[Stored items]
++++++++++
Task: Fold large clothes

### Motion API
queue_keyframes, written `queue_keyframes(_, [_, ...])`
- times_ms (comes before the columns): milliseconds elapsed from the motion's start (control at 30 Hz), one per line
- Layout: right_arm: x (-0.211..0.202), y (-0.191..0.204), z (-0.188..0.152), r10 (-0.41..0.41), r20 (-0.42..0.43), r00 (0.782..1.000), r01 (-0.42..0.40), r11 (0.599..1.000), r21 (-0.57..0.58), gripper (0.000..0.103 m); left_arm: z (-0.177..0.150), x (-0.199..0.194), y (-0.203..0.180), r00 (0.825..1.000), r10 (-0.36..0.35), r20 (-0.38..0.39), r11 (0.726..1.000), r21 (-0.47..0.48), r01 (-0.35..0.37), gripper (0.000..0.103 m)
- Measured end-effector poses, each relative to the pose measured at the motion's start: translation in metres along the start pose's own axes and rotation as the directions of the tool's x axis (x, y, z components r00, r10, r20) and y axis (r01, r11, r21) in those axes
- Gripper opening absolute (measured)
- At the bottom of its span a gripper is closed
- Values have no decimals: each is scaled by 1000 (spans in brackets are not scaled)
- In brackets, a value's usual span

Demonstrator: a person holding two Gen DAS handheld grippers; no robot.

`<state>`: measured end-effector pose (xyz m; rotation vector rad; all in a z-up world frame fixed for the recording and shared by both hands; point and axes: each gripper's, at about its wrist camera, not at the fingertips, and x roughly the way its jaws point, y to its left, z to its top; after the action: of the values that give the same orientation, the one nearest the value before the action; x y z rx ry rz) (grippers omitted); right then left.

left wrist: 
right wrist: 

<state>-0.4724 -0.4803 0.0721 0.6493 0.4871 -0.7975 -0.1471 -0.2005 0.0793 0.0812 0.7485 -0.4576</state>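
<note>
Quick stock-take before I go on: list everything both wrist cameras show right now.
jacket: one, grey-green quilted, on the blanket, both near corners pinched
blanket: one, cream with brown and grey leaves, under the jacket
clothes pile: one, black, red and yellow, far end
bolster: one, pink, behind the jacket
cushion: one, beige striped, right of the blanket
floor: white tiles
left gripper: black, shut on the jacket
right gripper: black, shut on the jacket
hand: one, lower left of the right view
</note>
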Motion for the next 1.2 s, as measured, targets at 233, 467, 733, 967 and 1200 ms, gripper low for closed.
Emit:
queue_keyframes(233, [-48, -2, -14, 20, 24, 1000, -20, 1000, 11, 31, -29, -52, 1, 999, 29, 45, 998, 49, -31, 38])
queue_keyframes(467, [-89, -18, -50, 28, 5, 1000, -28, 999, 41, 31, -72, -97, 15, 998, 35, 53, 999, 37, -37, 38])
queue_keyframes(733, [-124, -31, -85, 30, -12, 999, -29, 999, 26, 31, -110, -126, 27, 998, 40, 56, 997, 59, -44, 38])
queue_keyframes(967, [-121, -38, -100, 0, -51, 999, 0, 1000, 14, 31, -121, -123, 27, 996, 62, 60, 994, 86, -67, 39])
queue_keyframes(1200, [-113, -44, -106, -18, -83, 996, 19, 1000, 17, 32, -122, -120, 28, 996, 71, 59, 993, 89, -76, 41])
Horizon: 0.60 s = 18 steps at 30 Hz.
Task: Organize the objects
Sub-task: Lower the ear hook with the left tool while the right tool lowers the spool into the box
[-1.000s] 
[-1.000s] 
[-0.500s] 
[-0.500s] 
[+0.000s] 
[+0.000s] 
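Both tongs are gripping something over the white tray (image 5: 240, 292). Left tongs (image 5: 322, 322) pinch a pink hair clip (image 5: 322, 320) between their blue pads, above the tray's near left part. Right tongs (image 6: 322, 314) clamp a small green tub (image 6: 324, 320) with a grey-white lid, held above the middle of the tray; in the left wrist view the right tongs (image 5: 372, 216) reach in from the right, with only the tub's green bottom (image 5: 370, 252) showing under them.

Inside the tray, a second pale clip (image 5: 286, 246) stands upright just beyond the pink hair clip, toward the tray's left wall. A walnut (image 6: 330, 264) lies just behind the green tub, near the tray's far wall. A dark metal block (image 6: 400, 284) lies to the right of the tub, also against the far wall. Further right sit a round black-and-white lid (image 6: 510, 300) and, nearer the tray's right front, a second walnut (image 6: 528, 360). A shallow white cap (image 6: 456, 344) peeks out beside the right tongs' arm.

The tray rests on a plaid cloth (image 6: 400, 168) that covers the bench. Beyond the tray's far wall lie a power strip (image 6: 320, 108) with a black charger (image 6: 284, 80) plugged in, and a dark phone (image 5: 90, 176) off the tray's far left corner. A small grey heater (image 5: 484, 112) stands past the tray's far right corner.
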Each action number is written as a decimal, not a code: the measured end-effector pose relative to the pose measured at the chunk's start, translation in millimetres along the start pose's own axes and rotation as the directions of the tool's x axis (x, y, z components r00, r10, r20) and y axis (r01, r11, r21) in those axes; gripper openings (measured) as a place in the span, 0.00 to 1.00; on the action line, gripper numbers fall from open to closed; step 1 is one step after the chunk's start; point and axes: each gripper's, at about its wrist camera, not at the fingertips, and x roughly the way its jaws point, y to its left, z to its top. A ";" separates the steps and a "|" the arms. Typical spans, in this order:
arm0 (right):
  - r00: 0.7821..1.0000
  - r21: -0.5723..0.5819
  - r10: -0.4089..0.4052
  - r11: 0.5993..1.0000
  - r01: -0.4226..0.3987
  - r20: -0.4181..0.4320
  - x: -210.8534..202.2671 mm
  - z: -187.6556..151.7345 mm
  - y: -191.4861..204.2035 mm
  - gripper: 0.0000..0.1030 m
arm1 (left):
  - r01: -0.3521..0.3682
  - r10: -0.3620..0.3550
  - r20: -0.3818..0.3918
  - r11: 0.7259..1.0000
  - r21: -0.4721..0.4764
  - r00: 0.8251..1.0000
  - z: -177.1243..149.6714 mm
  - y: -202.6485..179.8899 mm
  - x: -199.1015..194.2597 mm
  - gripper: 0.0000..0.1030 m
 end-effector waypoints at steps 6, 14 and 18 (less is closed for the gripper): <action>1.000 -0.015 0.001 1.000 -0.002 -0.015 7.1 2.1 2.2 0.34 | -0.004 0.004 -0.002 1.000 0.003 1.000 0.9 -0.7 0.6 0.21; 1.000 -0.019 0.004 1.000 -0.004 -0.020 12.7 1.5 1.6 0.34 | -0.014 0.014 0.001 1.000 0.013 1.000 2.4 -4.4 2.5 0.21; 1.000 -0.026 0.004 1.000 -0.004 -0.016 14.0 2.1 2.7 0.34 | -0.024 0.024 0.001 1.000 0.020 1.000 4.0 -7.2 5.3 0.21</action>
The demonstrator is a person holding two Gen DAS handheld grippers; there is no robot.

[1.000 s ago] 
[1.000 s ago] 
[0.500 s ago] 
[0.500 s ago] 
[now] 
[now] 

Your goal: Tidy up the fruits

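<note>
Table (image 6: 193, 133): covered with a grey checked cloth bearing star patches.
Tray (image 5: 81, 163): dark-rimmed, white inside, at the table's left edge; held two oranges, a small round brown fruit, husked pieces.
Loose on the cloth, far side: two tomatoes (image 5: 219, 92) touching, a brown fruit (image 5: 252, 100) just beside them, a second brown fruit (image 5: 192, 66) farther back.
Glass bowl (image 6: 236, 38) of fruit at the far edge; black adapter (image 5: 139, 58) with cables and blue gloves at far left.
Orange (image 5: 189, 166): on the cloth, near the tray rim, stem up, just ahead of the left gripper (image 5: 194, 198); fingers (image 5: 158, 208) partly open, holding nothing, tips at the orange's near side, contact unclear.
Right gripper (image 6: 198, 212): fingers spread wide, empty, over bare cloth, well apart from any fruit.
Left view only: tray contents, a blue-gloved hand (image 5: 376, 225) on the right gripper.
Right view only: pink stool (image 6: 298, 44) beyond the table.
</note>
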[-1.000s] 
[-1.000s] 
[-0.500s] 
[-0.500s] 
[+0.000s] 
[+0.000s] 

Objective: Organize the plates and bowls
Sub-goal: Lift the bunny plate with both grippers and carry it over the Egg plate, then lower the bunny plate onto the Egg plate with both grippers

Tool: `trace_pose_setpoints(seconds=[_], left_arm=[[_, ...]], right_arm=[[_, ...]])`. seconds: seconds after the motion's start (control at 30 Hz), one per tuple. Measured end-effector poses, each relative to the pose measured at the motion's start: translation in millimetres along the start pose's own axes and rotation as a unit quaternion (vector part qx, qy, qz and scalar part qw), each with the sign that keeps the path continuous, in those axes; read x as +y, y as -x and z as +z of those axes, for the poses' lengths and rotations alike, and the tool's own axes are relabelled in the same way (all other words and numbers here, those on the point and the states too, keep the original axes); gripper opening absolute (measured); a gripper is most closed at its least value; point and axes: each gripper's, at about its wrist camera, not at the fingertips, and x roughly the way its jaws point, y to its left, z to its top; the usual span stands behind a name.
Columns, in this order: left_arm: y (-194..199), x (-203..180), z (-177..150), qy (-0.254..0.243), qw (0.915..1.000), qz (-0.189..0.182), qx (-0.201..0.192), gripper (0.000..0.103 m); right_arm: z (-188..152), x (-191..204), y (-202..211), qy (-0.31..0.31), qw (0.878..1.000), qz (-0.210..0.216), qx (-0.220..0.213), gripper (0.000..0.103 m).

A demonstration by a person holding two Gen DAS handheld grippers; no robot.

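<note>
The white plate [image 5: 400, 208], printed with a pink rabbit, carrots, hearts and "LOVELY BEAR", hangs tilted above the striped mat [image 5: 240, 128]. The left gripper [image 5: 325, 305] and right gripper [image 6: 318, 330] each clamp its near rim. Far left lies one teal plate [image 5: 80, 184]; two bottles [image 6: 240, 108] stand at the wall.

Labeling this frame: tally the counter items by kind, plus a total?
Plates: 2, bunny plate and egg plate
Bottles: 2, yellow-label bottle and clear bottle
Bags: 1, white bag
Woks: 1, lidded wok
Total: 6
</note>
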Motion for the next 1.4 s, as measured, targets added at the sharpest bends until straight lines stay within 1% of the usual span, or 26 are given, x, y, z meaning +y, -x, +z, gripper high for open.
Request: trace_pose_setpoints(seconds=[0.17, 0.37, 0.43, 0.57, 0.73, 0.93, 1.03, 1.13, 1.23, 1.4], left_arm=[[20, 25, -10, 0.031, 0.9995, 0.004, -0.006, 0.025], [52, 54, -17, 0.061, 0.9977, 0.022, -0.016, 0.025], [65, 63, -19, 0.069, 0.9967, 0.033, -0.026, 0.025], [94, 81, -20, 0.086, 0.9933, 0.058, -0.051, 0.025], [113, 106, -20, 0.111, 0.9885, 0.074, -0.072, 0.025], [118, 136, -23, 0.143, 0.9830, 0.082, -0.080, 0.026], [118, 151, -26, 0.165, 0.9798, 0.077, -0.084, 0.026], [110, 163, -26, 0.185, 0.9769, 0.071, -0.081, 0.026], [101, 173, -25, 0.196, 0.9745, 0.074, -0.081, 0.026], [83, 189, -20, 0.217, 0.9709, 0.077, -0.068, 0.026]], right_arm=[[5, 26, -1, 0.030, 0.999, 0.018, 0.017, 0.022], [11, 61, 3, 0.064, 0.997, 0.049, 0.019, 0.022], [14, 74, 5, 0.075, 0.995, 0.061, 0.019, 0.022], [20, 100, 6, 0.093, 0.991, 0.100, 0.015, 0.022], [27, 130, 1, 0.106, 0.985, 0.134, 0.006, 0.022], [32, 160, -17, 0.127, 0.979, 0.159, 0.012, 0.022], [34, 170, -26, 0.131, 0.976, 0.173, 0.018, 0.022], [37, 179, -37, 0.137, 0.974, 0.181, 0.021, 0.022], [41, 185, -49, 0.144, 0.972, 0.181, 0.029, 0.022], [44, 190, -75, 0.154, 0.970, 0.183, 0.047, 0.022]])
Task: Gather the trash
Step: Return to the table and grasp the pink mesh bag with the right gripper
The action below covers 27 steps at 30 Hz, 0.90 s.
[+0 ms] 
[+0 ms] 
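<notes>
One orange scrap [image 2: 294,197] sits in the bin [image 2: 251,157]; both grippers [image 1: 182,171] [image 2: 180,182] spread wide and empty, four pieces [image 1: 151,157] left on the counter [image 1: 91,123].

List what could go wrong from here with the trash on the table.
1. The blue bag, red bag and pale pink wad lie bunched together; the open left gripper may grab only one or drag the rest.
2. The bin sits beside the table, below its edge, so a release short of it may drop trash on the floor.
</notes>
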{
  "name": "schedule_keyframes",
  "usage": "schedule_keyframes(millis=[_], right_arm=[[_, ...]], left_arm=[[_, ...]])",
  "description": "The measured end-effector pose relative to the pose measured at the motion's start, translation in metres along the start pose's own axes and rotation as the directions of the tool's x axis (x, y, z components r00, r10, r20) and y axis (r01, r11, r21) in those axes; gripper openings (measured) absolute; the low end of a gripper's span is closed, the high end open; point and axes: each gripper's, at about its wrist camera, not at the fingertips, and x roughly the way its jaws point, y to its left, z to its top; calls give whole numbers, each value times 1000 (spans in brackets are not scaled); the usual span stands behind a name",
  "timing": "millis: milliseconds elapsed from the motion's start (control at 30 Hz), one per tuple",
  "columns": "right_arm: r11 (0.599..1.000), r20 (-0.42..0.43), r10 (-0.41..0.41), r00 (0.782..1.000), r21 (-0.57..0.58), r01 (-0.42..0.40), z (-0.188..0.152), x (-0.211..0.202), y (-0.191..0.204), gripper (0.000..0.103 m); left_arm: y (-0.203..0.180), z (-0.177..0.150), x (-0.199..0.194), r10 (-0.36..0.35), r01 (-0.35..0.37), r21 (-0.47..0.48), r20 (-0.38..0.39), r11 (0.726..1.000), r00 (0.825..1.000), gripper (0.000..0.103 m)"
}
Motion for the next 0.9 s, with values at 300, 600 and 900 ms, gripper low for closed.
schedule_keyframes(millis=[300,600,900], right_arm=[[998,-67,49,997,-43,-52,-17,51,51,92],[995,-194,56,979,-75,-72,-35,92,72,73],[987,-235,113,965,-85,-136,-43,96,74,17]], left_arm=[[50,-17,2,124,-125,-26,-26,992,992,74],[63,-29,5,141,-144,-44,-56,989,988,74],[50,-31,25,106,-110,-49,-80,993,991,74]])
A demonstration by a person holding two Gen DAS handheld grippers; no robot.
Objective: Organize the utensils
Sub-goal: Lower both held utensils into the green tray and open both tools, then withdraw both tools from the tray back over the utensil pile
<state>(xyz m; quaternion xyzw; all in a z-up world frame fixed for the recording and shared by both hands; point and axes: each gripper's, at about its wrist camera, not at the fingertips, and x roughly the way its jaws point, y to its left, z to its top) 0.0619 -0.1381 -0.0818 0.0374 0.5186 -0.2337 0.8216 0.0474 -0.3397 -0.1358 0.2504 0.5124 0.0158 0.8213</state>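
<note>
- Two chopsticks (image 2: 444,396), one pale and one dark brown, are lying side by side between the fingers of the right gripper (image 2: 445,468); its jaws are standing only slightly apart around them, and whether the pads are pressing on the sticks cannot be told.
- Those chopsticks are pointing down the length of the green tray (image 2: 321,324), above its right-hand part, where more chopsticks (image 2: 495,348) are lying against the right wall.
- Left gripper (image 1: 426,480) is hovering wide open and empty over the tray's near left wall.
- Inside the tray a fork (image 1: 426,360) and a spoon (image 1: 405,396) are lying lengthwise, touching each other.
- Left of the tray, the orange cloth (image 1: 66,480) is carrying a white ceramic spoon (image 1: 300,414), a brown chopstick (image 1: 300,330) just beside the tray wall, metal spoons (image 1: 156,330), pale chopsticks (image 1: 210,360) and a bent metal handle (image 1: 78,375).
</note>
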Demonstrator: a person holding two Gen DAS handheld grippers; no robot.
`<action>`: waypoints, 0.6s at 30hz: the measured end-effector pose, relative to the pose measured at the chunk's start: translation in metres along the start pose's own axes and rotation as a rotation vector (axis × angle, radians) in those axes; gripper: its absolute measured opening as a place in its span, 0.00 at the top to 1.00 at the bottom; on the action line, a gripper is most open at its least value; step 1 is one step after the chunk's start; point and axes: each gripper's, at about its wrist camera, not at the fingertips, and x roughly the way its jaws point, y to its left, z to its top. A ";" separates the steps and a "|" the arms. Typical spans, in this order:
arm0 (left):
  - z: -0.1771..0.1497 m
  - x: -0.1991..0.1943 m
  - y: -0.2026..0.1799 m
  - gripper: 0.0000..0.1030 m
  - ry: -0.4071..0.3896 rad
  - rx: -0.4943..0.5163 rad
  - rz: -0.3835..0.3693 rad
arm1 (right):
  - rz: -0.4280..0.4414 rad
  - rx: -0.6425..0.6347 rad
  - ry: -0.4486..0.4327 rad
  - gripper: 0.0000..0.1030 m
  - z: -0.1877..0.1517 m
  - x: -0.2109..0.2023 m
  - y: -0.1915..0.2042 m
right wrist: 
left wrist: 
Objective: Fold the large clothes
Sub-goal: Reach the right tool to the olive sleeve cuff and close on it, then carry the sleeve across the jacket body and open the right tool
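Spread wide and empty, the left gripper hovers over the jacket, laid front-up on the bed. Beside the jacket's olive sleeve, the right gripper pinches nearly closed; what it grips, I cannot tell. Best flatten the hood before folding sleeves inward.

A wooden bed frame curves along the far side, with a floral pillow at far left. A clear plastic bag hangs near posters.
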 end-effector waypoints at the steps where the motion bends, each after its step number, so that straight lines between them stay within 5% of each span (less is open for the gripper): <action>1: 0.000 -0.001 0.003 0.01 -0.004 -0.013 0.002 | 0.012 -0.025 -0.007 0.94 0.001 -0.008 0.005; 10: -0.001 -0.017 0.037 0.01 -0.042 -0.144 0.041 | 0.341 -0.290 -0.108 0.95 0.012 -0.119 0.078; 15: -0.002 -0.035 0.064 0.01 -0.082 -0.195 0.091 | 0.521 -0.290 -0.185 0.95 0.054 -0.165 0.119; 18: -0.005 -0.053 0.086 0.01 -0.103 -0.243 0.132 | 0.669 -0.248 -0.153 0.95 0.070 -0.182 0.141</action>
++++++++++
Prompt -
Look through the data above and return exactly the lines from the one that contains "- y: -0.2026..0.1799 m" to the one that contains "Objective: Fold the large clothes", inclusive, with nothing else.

Result of this task -
  - y: -0.2026..0.1799 m
  - gripper: 0.0000..0.1030 m
  - ry: -0.4071..0.3896 rad
  - rx: -0.4943..0.5163 rad
  - rz: -0.3835..0.3693 rad
arm1 (right):
  - rz: -0.4280..0.4414 rad
  - rx: -0.6425..0.6347 rad
  - ry: -0.4486..0.4327 rad
  - gripper: 0.0000..0.1030 m
  - z: -0.1877..0.1517 m
  - x: -0.2109..0.2023 m
  - y: -0.1915..0.2042 m
right wrist: 
left wrist: 
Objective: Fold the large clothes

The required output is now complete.